While transitions away from fossil fuels are urgent in a changing climate, the place-based dynamics underlying these renewable energy transitions demonstrate both the potential for shifting historical inequities and the harm of failing to do so. As the cost of solar energy has dropped globally, the socioecological implications of transforming landscapes to host solar photovoltaics (PV) have garnered significant research attention. This study builds on such research by outlining realities of grid-scale solar development on farmland in the US state of Pennsylvania (PA). Through a theoretical grounding in energy justice and land imaginaries, we interviewed farmers and solar stakeholders across PA to better understand why farmers are leasing their land for solar and how these leasing processes balance farmer, stakeholder, and community costs and benefits. We find that farmers enter solar leases for multiple reasons, of which economic gain is a central but insufficient factor. Farmers negotiated lease terms to ensure end-of-life decommissioning, hinged on the hope that the land will be farmable again after solar panels are removed. Yet, as solar was described as a “thirty-year cover crop,” negotiating terms for agrivoltaics was not observed, obscuring the potential for agricultural production to continue during the solar lease.

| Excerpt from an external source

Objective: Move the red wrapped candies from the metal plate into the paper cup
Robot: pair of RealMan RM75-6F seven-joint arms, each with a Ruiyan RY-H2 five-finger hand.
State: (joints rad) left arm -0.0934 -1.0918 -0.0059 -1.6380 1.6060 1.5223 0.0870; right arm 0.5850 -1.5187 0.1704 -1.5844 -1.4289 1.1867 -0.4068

Further, solar developers have utilized option contracts and non-disclosure agreements, reducing the ability of landowners to collectively negotiate for more favorable terms. We situate these findings in both the fraught legacies of energy production in PA, as well as in three main tenets of energy justice, highlighting the caution and hope associated with solar rollouts contributing to just and sustainable energy transitions.